Could you reproduce, exactly and alone, the lines running from the one with "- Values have" to the end of the data below?
# # # # # # #
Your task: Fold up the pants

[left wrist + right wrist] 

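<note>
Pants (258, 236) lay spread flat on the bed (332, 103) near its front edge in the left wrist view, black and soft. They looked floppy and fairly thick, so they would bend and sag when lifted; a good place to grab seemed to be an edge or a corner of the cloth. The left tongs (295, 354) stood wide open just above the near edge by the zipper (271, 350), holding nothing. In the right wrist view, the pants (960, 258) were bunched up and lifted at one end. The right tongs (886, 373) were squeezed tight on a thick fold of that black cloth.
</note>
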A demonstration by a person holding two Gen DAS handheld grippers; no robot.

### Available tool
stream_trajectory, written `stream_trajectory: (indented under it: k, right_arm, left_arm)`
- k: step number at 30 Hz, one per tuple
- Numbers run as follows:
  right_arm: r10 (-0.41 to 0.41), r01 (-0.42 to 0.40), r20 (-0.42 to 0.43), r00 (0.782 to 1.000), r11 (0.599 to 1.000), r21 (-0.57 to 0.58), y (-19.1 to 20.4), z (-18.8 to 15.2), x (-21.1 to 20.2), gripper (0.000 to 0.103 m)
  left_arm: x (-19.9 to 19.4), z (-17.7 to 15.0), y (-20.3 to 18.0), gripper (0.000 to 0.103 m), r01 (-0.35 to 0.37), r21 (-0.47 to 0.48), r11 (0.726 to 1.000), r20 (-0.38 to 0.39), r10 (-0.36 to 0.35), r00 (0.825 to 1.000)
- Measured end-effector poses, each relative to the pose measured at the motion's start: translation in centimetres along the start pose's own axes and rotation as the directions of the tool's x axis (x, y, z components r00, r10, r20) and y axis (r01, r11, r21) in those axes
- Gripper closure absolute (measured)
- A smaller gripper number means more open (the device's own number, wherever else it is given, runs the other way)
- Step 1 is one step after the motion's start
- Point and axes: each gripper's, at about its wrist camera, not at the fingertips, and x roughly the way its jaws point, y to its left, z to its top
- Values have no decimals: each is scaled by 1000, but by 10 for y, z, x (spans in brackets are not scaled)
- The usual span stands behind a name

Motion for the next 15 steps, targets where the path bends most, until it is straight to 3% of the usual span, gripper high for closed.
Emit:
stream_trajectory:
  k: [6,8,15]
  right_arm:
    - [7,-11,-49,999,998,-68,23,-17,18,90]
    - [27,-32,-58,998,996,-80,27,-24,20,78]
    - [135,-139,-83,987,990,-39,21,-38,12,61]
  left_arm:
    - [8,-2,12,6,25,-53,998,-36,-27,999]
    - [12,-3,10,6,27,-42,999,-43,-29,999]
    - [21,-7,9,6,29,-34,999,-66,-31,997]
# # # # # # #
Response to the exercise >>
- Values have no decimals: each is scaled by 1000, but by 10 for y, z, x (spans in brackets are not scaled)
- The usual span stands behind a name

Motion for the next 15 steps, targets where the path bends most, until it is straight to 3% of the usual span, gripper high for closed.
Emit:
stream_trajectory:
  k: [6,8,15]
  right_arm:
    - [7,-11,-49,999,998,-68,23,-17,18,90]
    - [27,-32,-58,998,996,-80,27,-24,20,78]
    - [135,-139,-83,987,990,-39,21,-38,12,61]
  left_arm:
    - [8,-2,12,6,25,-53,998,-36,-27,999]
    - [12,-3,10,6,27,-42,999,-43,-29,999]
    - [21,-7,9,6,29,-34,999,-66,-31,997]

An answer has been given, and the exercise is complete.